O santo, grande e ecumênico sínodo, reunido pela graça de Deus e por mandato de nossos devotíssimos e cristãos Imperadores, Marciano e Valentiniano, Augustos, em Calcedônia, metrópole da Província da Bitínia, no martyrium da santa e vitoriosa mártir Eufêmia, decretou o seguinte:
Nosso Senhor e Salvador Jesus Cristo, ao fortalecer em seus discípulos o conhecimento da Fé, para que ninguém discordasse do seu próximo a respeito das doutrinas da religião, e para que a proclamação da verdade fosse proposta igualmente a todos os homens, disse: "Deixo-vos a minha paz, dou-vos a minha paz." Porém, como o maligno não cessa de semear joio entre as sementes da piedade, mas a todo tempo inventa algum novo artifício contra a verdade, o Senhor, provendo sempre pelo gênero humano, suscitou este pio, fiel e zeloso Soberano, e a ele convocou de todas as partes os principais chefes do sacerdócio; para que, inspirados pela graça de Cristo, nosso Senhor comum, afastemos de todas as ovelhas de Cristo toda pestilência da falsidade, e as alimentemos com os tenros brotos da verdade.

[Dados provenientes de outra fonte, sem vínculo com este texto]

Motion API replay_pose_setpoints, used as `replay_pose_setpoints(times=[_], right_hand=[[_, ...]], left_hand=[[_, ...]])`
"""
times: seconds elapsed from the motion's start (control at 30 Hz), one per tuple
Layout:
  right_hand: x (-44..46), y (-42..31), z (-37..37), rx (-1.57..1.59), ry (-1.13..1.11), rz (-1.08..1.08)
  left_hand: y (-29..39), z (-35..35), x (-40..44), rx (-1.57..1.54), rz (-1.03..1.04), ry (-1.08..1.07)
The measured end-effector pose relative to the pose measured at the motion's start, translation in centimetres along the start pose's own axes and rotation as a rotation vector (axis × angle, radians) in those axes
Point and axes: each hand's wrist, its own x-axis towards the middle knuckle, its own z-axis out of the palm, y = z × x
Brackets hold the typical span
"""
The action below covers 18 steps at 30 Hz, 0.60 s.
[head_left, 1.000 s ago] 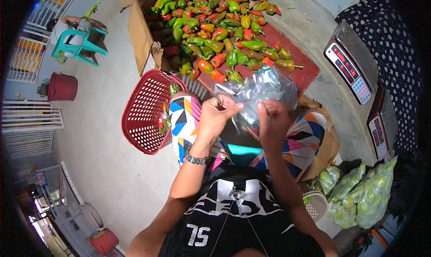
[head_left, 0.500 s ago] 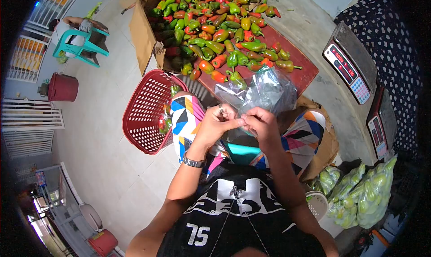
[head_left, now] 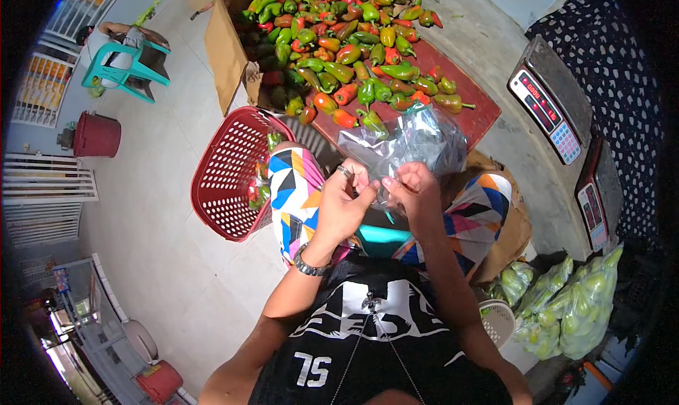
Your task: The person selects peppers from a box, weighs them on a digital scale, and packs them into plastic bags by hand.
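A clear plastic bag lies loosely crumpled in front of me, over the near edge of a red board. My left hand, with a ring and a watch at the wrist, pinches the bag's near edge. Close beside it, my right hand grips the same edge between thumb and fingers. A small gap separates the two thumbs. Just past the bag, red, green and mixed-colour peppers are heaped on the board and against a cardboard box.
A red perforated basket holding some wrapped peppers stands by my left knee. To the right are two digital scales and filled plastic bags of green produce. A person sits on a teal chair at the far left.
My hands have moved slightly apart; the thumbs met before and now have a gap between them. More of the clear bag's edge shows between the fingers.
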Motion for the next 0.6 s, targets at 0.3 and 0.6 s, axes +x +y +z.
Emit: replay_pose_setpoints(times=[0.3, 0.6], right_hand=[[0.2, -1.0, -2.5, -0.478, 0.12, -0.266], [-0.4, -1.6, 1.4, -0.941, -0.251, -0.569]], left_hand=[[1.8, -4.0, -0.3, 0.704, 0.327, -0.13], [0.8, -5.7, -0.9, 1.01, 0.168, -0.051]])
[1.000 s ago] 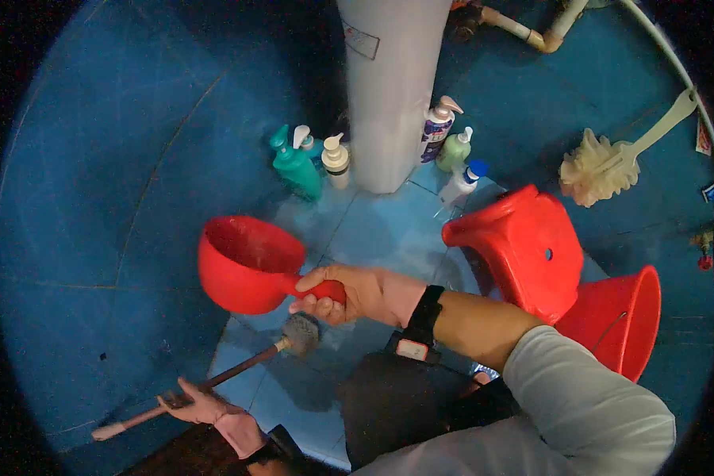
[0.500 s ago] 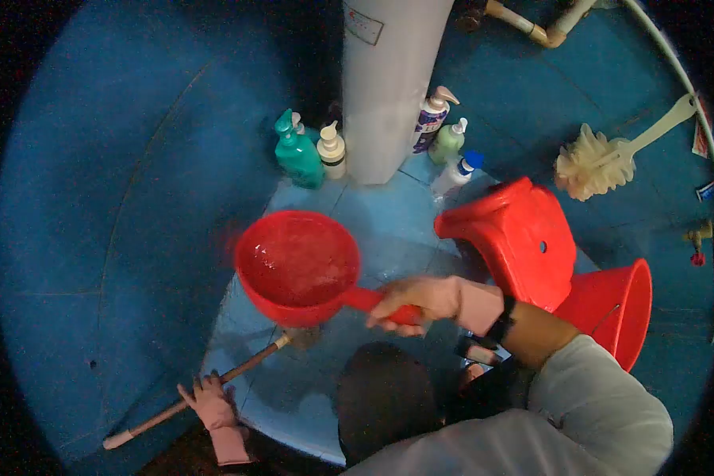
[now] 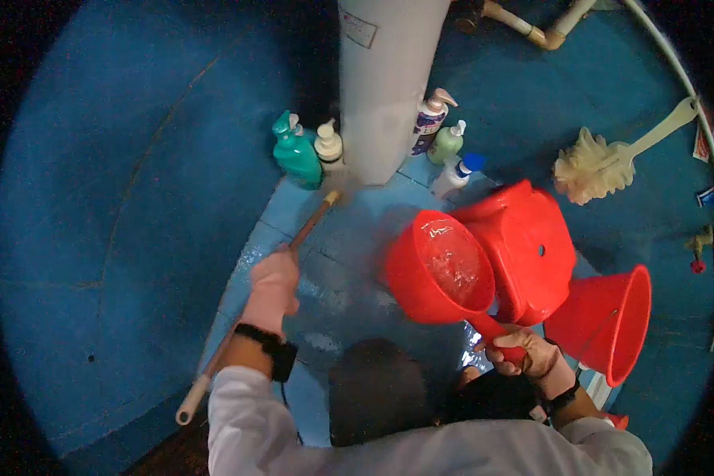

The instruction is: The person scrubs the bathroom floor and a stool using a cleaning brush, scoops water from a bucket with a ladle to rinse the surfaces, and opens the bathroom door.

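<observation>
Here, the right hand (image 3: 530, 353) grips a red dipper (image 3: 412, 274) of water (image 3: 452, 262); the left hand (image 3: 275, 284) grips a stick (image 3: 315, 223) over the floor's (image 3: 337, 285) left edge.

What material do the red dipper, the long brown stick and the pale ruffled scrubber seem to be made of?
Red dipper: probably moulded plastic, smooth, slightly glossy; even colour, seemingly one piece.
Long brown stick: perhaps wood or coated metal; straight, mostly dull, so uncertain.
Pale ruffled scrubber: likely synthetic mesh, soft and matt, judging by its gathered folds.
</observation>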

E isso fizemos com unânime consentimento, rejeitando as doutrinas errôneas e renovando a fé infalível dos Padres, promulgando a todos os homens o Credo dos Trezentos e Dezoito, e acrescentando ao seu número, como seus iguais, os Padres que receberam o mesmo compêndio da religião. Tais são os Cento e Cinquenta santos Padres que depois se reuniram na grande Constantinopla e ratificaram a mesma fé. Ademais, observando a ordem e toda norma referente à fé que foi observada pelo santo sínodo anteriormente celebrado em Éfeso, do qual foram presidentes Celestino de Roma e Cirilo de Alexandria, de santa memória, declaramos que a exposição da fé reta e irrepreensível feita pelos Trezentos e Dezoito santos e bem-aventurados Padres reunidos em Niceia, no reinado de Constantino, de piedosa memória, haverá de ser preeminente; e que terão igualmente vigor as determinações decretadas pelos Cento e Cinquenta santos Padres em Constantinopla, para o desarraigamento das heresias que então haviam surgido e para a confirmação da mesma fé Católica e Apostólica nossa.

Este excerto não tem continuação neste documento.